Once elected, judges might ignore such contributions. They may turn a blind eye to what their campaign staff raises, and even if they know who their donors are, it might not enter into a decision. But an attorney-donor in the courtroom can still undermine confidence in the judiciary because there’s a "perception of impropriety," says Maida Milone, president of Pennsylvanians for Modern Courts, a nonpartisan judicial watchdog.

And that perception can form the basis of a recusal motion, regardless of whether the donations actually factor into a judge’s decisions.

Plaintiffs attorney Constantine Economides, who practices civil litigation in Pennsylvania and New Jersey, said he checks a judge’s campaign contributions “if the stakes warrant it,” something he says “more and more attorneys are doing.”

Economides handled a case in Pennsylvania Superior Court in 2015 that he thinks could have required recusal. Judge Anne Lazarus, one of three judges hearing his client’s appeal in an $18 million inheritance dispute, was running for state Supreme Court at the time. She received a $5,000 campaign contribution from opposing counsel at Mannion Prior LLP while the appeal was pending. Another colleague at the firm also donated $5,000, a third spent $500, and the firm itself spent nearly $9,000 on a campaign event.

Economides, whose client lost the appeal a month after the donations were made, told Law360 he would have asked Judge Lazarus to step away from the case had he known about the donations at the time. But such requests require careful consideration.

“If she says, ‘No, I’m not going to recuse myself,’ I would have to take it up with the state,” he told Law360. “And if I’m proven wrong at that level, then I’ve really burned a bridge, to the detriment of my client.”

Judge Lazarus lost her Supreme Court bid but still sits on the Superior Court and is up for a retention election Tuesday. She told Law360 she compiles a list of big donors and either steps away from their cases or notifies opposing counsel of their gifts so they can seek recusal.

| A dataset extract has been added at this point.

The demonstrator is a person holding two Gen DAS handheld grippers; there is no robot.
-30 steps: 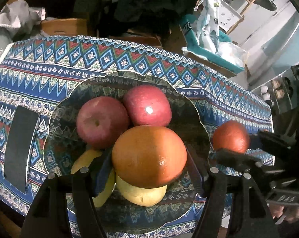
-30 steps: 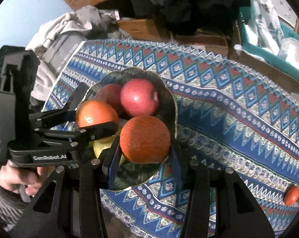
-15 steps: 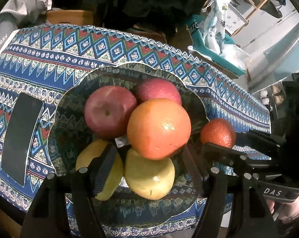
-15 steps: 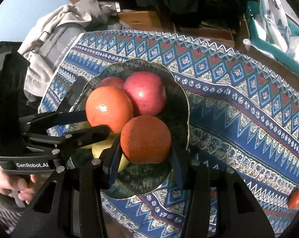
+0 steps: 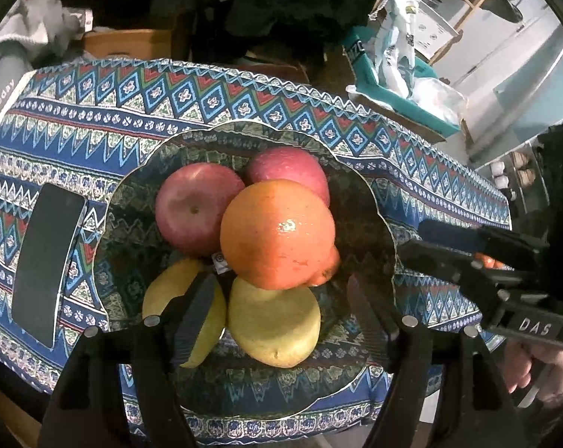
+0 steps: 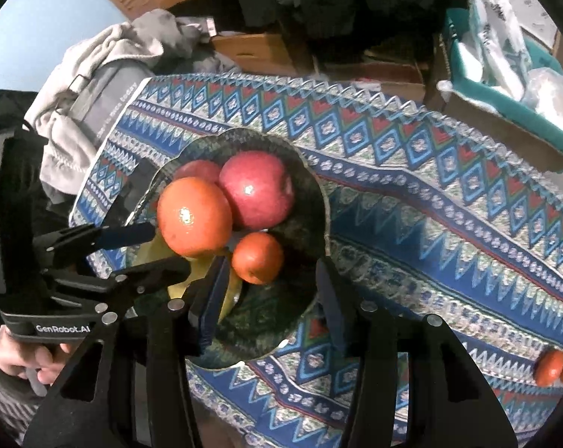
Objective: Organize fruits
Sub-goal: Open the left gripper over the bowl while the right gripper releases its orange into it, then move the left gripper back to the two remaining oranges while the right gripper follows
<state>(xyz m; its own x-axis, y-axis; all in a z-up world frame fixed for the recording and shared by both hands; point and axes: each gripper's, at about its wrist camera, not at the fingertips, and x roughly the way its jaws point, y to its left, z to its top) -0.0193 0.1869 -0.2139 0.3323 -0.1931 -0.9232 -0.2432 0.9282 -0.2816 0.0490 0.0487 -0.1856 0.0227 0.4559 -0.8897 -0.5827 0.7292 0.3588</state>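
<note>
A dark patterned bowl (image 5: 371, 201) holds two red apples (image 5: 195, 212), two yellow pears (image 5: 277, 328) and a big orange (image 5: 277, 231) resting on top of them. My left gripper (image 5: 281, 313) hangs just above the near side of the pile. Its jaws are opening, and the pads touch no fruit. A small orange (image 6: 257, 257) lies in the bowl (image 6: 318, 201) beside the front apple (image 6: 257, 190). My right gripper (image 6: 270, 298) stands over it, jaws apart with nothing between the pads. Each gripper shows in the other view, the left gripper (image 6: 150, 250) and the right gripper (image 5: 412, 239).
The bowl sits on a blue patterned tablecloth (image 6: 430, 194). Two more small oranges (image 6: 550, 366) lie on the cloth at far right. A flat black slab (image 5: 46, 261) lies left of the bowl. Grey clothes (image 6: 94, 86), cardboard boxes and a teal box (image 5: 393, 86) crowd the far edge.
The left gripper let go of the big orange, which now rests on the pile. The right gripper released the small orange into the bowl. Both grippers drew back from the fruit.
</note>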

But she doubted that the $19,500 would have been a large enough slice of her supreme court campaign contributions — which totaled nearly $539,000, according to her state campaign finance report — for her to step away from the case.

“Until the end of the campaign, you don’t know whether somebody’s given you more than a threshold, but $20,000 probably would not have made that threshold for me,” she said.

‘I Know It When I See It’

Like other states with judicial elections, Pennsylvania has long grappled with the question of how much money should trigger recusal.

In 1999, the American Bar Association drew up a fill-in-the-blank model code of conduct that instructed judges to recuse when a party, lawyer or firm made campaign contributions that reached a certain limit, but it left the amounts up to the states it hoped would adopt the code. Only six of the 42 states that hold any type of judicial elections have implemented a rule with a strict dollar-figure recusal threshold.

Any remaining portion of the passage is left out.